# About this exercise
Make an exact copy of all the data, pictures excluded.

>>>

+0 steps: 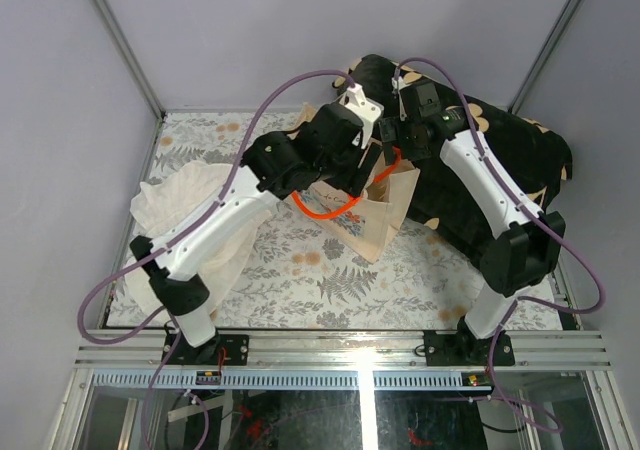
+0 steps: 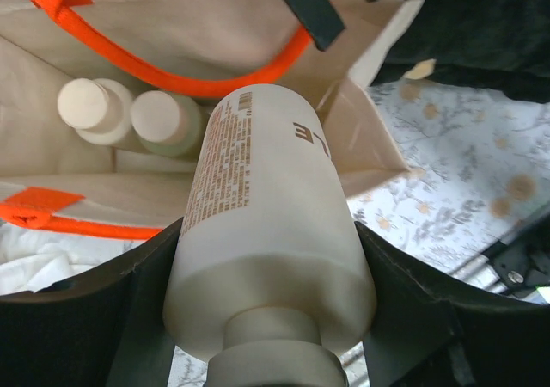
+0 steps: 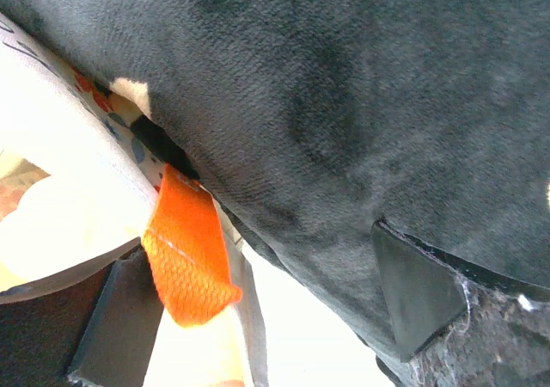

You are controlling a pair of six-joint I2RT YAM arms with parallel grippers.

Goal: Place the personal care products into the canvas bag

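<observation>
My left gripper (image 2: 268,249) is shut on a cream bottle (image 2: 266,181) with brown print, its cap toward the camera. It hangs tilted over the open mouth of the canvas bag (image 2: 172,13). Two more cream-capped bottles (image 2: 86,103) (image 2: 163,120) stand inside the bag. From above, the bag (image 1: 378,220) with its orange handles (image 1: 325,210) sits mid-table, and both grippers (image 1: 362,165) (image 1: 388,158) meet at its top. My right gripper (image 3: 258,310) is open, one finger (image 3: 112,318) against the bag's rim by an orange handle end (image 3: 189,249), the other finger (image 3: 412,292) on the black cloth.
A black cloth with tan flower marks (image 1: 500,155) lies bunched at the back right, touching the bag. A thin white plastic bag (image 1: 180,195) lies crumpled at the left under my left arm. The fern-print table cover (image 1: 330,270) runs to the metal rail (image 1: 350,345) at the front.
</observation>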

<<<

# Task solution
+0 steps: 
+0 steps: 
+0 steps: 

You are controlling a pair of six-joint I2RT YAM arms with parallel grippers.

Goal: Place the personal care products into the canvas bag

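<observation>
My left gripper (image 2: 268,249) is shut on a cream bottle (image 2: 266,181) with brown print, its cap toward the camera. It hangs tilted over the open mouth of the canvas bag (image 2: 172,13). Two more cream-capped bottles (image 2: 86,103) (image 2: 163,120) stand inside the bag. From above, the bag (image 1: 378,220) with its orange handles (image 1: 325,210) sits mid-table, and both grippers (image 1: 362,165) (image 1: 388,158) meet at its top. My right gripper (image 3: 258,310) is open, one finger (image 3: 112,318) against the bag's rim by an orange handle end (image 3: 189,249), the other finger (image 3: 412,292) on the black cloth.
A black cloth with tan flower marks (image 1: 500,155) lies bunched at the back right, touching the bag. A thin white plastic bag (image 1: 180,195) lies crumpled at the left under my left arm. The fern-print table cover (image 1: 330,270) runs to the metal rail (image 1: 350,345) at the front.
</observation>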

There is nothing more to the exercise.